The President’s Immigration Order

We will soon see what, exactly, the president’s executive order on immigration looks like.  The various accounts of it that have been floated over the last few months, however, give some sense of what it will be like, and also raise some serious concerns about it.  Probably it will involve the president’s decision to defer enforcement of the law for specified people–an expansion of what he has already done in the case of people who were brought to to the country illegally when they were children.

The defenders of the president hold that he has a wide discretion in how to enforce the law.  They are correct, but that does not settle the question.  There must be a point at which the president exercises too much discretion.  Otherwise we make nonsense out of the president’s constitutional obligation to “take care that the laws be faithfully executed.”  This expression must mean that the president is to try to be faithful to what the law intends, not to whatever he happens to think is for the best.

Border Fence

The question then arises: would President Obama be taking care that the laws be faithfully executed by issuing an executive order such as we have been led to believe he will issue?  To me, it seems that the answer to this question is “no.”
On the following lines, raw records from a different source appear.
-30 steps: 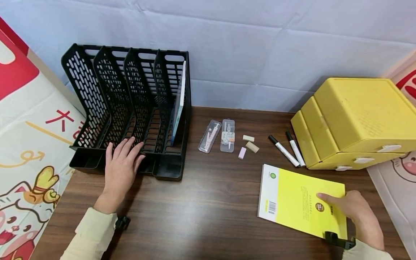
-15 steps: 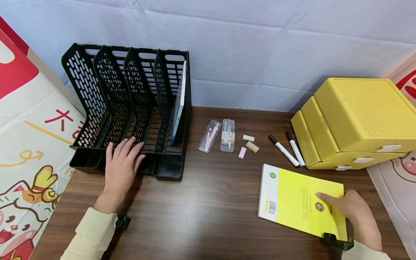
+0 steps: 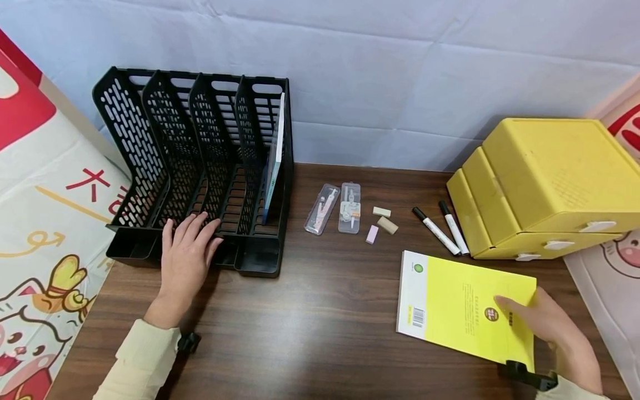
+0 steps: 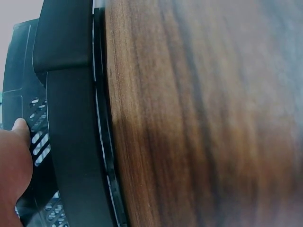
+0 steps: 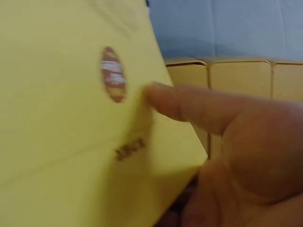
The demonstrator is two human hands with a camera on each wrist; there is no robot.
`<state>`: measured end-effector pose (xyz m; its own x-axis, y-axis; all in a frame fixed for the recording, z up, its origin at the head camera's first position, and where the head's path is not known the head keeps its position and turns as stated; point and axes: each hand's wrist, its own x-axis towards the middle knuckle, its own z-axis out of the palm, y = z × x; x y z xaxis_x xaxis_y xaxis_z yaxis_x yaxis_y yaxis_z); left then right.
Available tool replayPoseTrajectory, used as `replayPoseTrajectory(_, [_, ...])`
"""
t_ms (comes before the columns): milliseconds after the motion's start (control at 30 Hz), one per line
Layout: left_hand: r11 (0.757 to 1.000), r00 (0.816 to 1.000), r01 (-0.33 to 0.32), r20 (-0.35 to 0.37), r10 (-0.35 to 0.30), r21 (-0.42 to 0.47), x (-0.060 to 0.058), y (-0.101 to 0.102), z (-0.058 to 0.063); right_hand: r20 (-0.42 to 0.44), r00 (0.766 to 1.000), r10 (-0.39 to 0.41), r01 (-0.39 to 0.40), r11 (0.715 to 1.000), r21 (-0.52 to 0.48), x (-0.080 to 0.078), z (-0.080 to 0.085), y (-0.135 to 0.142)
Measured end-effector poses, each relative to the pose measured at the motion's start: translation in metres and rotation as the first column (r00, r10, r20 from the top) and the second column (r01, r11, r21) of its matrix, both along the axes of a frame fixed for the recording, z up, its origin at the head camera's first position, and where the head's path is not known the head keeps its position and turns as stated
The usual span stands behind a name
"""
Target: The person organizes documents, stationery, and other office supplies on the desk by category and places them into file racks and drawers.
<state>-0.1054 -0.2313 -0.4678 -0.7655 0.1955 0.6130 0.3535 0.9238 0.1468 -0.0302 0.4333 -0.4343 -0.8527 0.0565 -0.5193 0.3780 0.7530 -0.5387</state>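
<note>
A yellow book (image 3: 457,305) with a white strip and a barcode lies on the table at the right in the head view. My right hand (image 3: 555,322) grips its right edge, thumb on the cover and fingers hidden underneath. In the right wrist view the thumb presses beside a printed oval on the yellow book (image 5: 61,123). My left hand (image 3: 187,255) rests on the front of a black file rack (image 3: 257,258), fingers extended over its small front trays. The left wrist view shows only part of that hand by the perforated wall. A thin book (image 3: 275,161) stands in the rack's rightmost slot.
Two clear cases, one with a compass (image 3: 322,210), lie mid-table near several small erasers (image 3: 387,225). Two markers (image 3: 436,231) lie against a yellow drawer box (image 3: 565,172) at the back right. A pale cloth (image 3: 370,83) hangs behind the table.
The right hand has shifted a little to the right, its thumb sliding on the cover. The yellow book's right end has come up slightly. The left hand stays in place.
</note>
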Motion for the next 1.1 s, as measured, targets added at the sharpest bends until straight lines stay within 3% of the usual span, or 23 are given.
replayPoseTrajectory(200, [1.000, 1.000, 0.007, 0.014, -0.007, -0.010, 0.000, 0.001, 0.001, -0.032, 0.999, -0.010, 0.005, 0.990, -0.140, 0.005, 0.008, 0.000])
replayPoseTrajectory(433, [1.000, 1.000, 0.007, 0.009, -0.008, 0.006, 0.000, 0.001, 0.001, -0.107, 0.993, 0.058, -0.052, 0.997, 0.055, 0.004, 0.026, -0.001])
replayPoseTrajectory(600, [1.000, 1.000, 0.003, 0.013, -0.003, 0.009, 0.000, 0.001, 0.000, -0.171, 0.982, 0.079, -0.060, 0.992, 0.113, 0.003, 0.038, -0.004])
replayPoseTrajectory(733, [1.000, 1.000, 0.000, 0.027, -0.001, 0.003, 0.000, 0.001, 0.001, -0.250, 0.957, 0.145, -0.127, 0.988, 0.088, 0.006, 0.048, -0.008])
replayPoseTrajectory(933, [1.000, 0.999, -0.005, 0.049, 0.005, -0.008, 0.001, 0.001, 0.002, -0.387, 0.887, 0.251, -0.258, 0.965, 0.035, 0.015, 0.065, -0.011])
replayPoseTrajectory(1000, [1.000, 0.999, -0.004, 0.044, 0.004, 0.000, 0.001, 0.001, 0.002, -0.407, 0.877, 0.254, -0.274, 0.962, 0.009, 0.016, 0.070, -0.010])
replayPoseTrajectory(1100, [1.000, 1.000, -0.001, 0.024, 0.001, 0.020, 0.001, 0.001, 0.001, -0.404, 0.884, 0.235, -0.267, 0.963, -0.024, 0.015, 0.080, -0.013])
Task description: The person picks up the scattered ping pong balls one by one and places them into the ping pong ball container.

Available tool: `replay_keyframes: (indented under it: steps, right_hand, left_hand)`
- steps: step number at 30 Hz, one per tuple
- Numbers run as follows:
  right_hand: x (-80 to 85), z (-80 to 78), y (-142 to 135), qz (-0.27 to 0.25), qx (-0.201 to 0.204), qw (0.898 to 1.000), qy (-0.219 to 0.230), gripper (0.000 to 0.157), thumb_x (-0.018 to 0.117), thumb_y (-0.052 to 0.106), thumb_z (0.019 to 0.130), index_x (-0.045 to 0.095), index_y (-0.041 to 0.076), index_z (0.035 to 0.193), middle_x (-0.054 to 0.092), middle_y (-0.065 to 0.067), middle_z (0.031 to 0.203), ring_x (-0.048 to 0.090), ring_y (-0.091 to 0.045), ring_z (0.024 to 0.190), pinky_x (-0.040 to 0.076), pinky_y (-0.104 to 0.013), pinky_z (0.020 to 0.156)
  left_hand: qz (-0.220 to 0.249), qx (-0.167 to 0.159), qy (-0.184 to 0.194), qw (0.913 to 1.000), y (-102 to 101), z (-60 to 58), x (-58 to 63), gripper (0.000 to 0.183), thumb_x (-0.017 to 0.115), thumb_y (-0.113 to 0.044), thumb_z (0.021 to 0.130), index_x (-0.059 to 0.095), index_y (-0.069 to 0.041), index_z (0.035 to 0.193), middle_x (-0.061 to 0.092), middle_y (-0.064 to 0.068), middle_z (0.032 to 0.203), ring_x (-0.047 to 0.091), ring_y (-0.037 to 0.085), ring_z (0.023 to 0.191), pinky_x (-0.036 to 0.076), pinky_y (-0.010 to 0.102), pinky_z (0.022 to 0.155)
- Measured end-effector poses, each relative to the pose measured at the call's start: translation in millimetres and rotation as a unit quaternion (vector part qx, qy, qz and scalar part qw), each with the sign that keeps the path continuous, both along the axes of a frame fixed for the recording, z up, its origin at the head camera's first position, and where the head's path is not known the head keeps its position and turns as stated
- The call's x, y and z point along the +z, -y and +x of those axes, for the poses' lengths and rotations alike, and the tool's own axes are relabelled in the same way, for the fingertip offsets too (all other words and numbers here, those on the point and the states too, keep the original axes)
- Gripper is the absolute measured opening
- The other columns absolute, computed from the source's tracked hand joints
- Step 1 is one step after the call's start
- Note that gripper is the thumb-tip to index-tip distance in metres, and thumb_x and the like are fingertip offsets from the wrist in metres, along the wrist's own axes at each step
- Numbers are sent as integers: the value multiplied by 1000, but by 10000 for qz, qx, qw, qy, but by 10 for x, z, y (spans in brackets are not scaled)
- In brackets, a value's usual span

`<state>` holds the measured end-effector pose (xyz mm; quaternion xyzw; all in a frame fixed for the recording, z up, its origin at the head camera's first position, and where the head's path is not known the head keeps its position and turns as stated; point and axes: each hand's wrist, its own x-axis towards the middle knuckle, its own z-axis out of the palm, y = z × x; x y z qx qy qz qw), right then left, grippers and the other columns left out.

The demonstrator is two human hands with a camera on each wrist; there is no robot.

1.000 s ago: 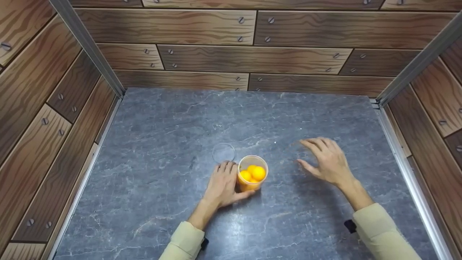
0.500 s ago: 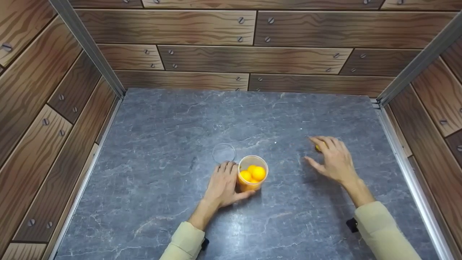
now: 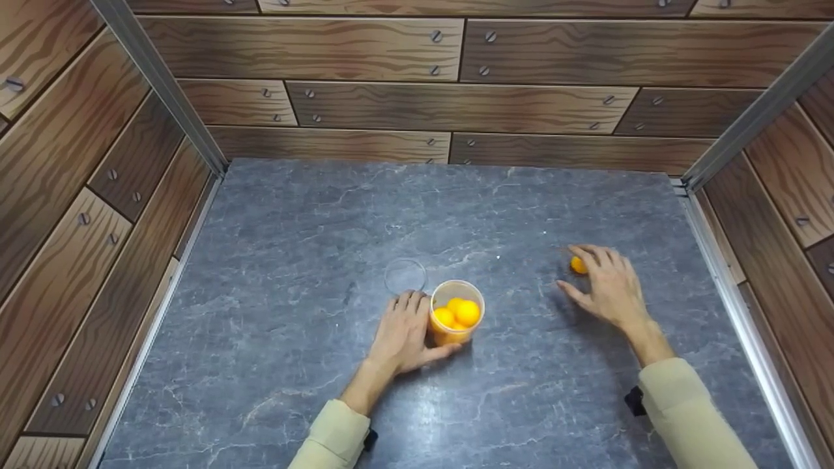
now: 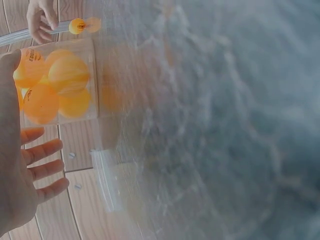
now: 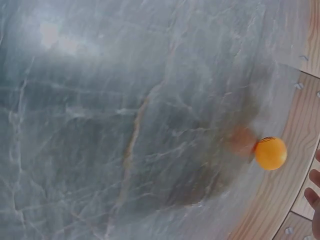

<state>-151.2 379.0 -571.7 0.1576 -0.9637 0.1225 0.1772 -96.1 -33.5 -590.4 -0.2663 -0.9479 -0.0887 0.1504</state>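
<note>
A clear plastic cup (image 3: 458,339) with several orange ping-pong balls (image 3: 456,314) stands upright on the table. My left hand (image 3: 402,335) holds it from the left, thumb along the near side and fingers at the far left. In the left wrist view, the fingers (image 4: 47,150) spread beside the cup (image 4: 92,85). Farther right, a single ping-pong ball (image 3: 578,265) lies on the table, partly covered by my right hand (image 3: 611,286). That hand's thumb and fingers are parted; the right wrist view shows the ball (image 5: 271,153) apart from the visible fingertips (image 5: 314,177).
A clear round lid (image 3: 405,277) lies flat just behind my left hand. Wood-patterned walls (image 3: 371,49) bound the grey marbled table (image 3: 293,215) at the back and both sides. Metal rails (image 3: 749,326) run along the side edges.
My right hand has moved a little to the right. The loose ball, hidden one second ago, now shows beside its fingers. My left hand and the cup stay in place.
</note>
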Motion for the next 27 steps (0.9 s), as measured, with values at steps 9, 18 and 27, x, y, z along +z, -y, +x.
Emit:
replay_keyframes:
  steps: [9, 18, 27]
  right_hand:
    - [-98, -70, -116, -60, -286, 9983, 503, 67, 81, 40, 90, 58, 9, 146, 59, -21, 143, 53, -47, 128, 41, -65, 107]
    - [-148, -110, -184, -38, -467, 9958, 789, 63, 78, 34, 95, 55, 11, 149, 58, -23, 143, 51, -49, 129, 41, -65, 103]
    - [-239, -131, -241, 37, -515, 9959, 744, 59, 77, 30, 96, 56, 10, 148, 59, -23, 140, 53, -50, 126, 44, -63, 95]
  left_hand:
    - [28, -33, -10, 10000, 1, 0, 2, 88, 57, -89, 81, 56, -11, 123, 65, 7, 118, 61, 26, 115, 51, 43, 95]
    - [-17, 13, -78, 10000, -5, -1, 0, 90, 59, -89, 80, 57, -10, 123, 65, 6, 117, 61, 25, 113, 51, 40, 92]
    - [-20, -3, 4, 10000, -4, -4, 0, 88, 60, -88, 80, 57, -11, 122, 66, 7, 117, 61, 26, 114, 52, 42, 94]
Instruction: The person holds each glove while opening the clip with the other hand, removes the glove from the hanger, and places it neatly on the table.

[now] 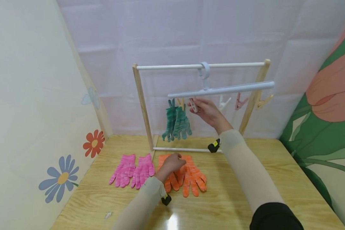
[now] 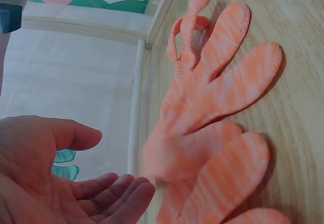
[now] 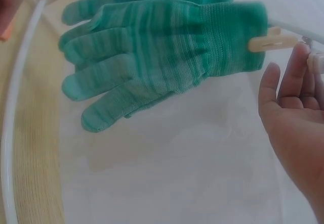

Obviously no president can ensure that the law is enforced in all cases.  No president has sufficient resources for that, and so that would be a silly standard of faithful execution of the laws.  He has to make choices.  Combining that need to make choices–which is the basis of his legitimate discretion–with the constitutional duty to see to the faithful execution of the laws would seem to suggest that the president needs to be taking care that the laws are being executed to the extent that they can be, to the extent that is realistically possible.  I think that nobody pretends any longer that this is what they president is doing with this order.  In the past there were some attempts to claim that by using such discretion he would be saving resources for other aspects of immigration enforcement, but that argument seems to have been dropped entirely.  Everybody is now talking as if the president is going to do this simply because he thinks it would be the better policy.  But that is certainly not taking care that the laws be faithfully executed.

The real giveaway here is the president’s argument that he is forced to do this by Congress’s refusal to act to change the existing immigration laws.  That is as much as an admission that the existing laws impose on him a policy that he just does not want to execute.  But that, again, is not taking care that the laws be faithfully executed.

Liberals ought to be as concerned about this as conservatives are.  They should consider the precedent that it sets, and how it might be used by a future president whose policy preferences are very different from President Obama’s.  If the president’s immigration order is to stand, then what will stop, say, a Republican president from issuing an executive order deferring enforcement of whatever provisions of the health care law he or she thinks are too burdensome?  It would be the exact same thing.